A looping tribal dance, recorded on site at a Buddhist monastary where the monks would mumble polyphonic OMs and the tourists would catapult their spirits through a needle's eye just to show that it can be done... Are they praying for rain? Or is it a rich harvest they petition the Great Spirit for today, their knees to the ground? The dance turns into an ****, bodies tangled up misplaced pieces of a jigsaw puzzle.
They **** the whale, and so we mourn.
They fester hate like a sore that won't go away, so we sing this lamentation. Translation: "The Son wants you...Hear things in the music that aren't there, only in your hammer struck head. Ring the living bell, ring the living bell, shine the living light, shine the living light...
They incite aggression, so we back off.
They treat the blind man with scorn and contempt, so we judge them.
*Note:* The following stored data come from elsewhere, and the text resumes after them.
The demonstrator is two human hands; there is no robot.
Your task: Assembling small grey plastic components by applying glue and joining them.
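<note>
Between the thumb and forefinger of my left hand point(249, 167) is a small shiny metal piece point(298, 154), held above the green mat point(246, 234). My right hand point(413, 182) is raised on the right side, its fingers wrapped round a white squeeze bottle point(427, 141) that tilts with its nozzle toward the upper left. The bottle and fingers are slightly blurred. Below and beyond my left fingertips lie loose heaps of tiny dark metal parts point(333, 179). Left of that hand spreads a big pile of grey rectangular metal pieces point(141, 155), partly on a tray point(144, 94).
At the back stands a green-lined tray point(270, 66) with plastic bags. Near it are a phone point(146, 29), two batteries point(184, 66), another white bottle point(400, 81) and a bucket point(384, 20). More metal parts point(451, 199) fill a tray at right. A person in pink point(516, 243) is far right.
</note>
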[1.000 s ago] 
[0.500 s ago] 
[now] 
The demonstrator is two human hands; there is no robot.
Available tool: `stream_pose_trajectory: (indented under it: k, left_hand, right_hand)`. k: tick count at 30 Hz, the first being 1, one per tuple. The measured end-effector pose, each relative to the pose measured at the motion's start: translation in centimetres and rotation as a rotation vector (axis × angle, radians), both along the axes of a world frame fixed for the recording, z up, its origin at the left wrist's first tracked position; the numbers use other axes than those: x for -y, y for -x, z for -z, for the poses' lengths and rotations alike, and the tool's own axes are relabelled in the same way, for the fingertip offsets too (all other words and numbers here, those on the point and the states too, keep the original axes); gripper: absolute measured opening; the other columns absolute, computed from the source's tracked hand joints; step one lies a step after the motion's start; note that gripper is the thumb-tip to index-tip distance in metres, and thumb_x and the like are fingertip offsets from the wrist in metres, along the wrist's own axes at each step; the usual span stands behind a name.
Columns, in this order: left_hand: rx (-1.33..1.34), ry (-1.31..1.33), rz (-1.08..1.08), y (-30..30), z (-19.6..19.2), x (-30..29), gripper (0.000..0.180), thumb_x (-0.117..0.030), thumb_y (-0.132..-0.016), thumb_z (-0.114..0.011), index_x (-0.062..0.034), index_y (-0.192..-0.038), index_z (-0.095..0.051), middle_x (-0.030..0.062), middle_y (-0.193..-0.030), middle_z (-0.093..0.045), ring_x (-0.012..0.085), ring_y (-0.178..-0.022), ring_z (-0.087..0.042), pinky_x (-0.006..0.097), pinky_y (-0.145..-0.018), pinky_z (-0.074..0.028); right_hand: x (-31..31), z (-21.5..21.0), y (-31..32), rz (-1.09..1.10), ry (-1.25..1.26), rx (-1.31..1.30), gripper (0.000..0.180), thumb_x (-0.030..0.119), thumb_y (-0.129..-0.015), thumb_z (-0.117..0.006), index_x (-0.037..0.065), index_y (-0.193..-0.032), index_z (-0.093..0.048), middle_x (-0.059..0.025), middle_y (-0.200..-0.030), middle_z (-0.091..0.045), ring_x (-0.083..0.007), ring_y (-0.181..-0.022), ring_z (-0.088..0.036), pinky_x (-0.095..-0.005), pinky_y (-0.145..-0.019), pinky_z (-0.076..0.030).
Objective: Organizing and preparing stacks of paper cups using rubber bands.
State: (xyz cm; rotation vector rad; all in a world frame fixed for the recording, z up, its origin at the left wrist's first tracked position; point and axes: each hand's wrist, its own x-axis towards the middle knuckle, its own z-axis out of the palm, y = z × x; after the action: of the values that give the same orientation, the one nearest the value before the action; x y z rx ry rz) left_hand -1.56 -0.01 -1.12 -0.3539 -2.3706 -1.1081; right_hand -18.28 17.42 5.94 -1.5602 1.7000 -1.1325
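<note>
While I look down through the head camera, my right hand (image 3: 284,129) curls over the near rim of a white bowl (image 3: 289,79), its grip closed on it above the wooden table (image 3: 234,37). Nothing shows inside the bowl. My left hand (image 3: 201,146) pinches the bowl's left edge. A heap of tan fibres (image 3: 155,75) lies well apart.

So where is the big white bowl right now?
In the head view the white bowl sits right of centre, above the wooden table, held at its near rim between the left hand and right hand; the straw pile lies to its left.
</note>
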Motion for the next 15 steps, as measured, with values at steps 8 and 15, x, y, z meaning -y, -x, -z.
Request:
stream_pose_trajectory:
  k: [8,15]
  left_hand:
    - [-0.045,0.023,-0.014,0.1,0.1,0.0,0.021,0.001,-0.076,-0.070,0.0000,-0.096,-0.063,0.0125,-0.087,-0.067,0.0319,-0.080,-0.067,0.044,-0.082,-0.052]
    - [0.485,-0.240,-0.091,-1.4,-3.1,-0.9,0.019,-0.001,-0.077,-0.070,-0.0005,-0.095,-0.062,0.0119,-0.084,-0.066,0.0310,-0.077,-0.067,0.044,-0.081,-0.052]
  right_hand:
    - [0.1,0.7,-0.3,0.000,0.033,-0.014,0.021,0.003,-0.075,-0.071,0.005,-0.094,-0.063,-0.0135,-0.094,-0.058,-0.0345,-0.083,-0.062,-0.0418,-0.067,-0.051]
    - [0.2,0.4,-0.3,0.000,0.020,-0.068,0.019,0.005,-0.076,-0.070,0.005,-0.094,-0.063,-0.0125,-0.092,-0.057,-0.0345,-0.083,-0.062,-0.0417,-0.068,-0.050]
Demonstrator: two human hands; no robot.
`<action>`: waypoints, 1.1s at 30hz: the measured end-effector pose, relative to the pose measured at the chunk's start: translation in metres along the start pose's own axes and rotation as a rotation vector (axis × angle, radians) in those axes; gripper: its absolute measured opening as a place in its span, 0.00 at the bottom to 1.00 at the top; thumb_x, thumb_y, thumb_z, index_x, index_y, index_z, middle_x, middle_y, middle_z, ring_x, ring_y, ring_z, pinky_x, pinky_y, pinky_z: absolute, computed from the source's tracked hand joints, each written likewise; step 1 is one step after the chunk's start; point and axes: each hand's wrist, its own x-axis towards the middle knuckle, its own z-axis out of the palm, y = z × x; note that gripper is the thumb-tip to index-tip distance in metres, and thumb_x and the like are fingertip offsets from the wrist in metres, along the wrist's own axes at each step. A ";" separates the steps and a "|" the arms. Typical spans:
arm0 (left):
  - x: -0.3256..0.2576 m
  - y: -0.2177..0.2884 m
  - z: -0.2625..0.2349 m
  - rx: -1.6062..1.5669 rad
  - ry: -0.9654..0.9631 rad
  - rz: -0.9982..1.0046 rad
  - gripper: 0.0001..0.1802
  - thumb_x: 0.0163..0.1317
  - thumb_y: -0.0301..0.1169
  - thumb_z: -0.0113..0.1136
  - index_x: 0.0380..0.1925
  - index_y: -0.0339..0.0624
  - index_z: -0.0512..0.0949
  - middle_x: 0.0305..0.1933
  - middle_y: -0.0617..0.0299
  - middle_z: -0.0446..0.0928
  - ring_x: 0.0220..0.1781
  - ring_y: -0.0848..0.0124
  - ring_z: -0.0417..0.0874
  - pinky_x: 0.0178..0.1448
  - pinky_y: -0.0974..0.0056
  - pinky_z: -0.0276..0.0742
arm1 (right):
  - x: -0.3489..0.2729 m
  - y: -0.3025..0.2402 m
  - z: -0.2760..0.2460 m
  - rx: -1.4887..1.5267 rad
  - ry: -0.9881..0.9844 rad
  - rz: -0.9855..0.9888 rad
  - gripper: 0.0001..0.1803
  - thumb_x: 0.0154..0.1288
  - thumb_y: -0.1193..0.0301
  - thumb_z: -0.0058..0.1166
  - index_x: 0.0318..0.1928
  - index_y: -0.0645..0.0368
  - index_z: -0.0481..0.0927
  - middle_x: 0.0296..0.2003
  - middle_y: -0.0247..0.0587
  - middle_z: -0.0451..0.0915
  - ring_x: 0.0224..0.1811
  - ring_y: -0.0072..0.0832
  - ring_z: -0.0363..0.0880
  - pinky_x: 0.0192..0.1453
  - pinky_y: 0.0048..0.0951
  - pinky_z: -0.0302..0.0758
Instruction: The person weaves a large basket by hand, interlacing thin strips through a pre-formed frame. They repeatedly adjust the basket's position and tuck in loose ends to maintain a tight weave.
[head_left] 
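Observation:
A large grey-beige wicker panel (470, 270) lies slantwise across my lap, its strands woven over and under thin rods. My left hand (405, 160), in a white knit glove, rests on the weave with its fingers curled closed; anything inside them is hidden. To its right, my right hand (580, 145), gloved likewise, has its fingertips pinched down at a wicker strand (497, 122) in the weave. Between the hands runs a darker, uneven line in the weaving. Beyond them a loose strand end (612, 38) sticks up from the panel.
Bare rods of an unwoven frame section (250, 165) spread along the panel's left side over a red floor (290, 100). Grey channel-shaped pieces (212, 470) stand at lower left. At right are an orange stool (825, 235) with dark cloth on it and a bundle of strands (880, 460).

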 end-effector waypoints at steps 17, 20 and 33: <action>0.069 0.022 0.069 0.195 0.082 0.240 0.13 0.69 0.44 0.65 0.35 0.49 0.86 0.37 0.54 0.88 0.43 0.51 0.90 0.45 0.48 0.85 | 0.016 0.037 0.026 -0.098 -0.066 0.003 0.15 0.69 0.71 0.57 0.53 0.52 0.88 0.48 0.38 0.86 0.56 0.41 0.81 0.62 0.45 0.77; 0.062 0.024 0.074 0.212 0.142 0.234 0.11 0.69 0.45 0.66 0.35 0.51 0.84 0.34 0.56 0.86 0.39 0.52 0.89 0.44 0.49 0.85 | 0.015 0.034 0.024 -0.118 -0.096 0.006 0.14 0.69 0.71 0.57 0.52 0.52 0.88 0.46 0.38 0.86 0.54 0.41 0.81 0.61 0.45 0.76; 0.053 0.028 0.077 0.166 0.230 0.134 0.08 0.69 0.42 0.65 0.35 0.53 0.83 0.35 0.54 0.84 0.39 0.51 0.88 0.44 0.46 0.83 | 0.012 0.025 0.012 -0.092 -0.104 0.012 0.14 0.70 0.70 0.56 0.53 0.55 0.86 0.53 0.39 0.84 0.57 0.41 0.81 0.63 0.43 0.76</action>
They are good for nothing but fighting your wars, their stone hardened hearts too far gone to notice each life snuffed out under orders from ground patrol. So we pray for conflict. We petition the Lord for strife and dischord. Exterminate these burned-out husks of men before their 4 years are up.
They lay hands upon the genius and lock him in institutions with people who pull steak knives on strangers. They are afraid of him, so they put him away, in sweat-stinking padded cells or wrapped up nice and tight in a strait, mornings awake and hustled to the breakfast line. They extricate his confidence, thought pattern by thought pattern, and curb the flow of his intellect. They leave us to sing a funeral song for the postmodern society on the day when common sense is evenly distributed among individuals and Moral Law is accepted as fact by each and all. A dirge for each time you've ever been hurt by someone's words or actions. Our common denominator of heartache and sorrow. Divided about all other things, by necessity united by tears, wailing, howling at the moon, primal scream therapy and insomnia.
And now the church is empty. Angels lingering to usher the Spirit from the echoing halls. Silence and stillness brutal proof of God. Music from the other side of this life. Welcoming songs played at St. Peter's Gate. Stubborn prayers from those passed over, coaxing us through, waiting with scissors at the ready to snip the mortal coil. Believers bellys full of the body and blood of the Lord, processing it at this very moment, letting the body do it's digestive work, preparing it for re-birth.
This music is a hand reaching out and over the chasm of being to grab and pull you into another reality for a few moments. For a few moments you will experience the world from the viewpoint of Jon, Orri, Georg & Kjartan. It is an exhilirating sensation, coveted by all.
This music is the voice of Thor, the cries of Aphrodite, the sins of Baal, the dreams of Pontius Pilate, the sound of coyotes cuddled in a cave, wailing at the moon. This music is the war of the worlds. It's release. ******. A little death. Afterglow then off to sleep. Waking to Philip Glass, inspired to listen to him by Sigur Ros.
The needle is yanked from the record and silence and stillness return to claim their divinity.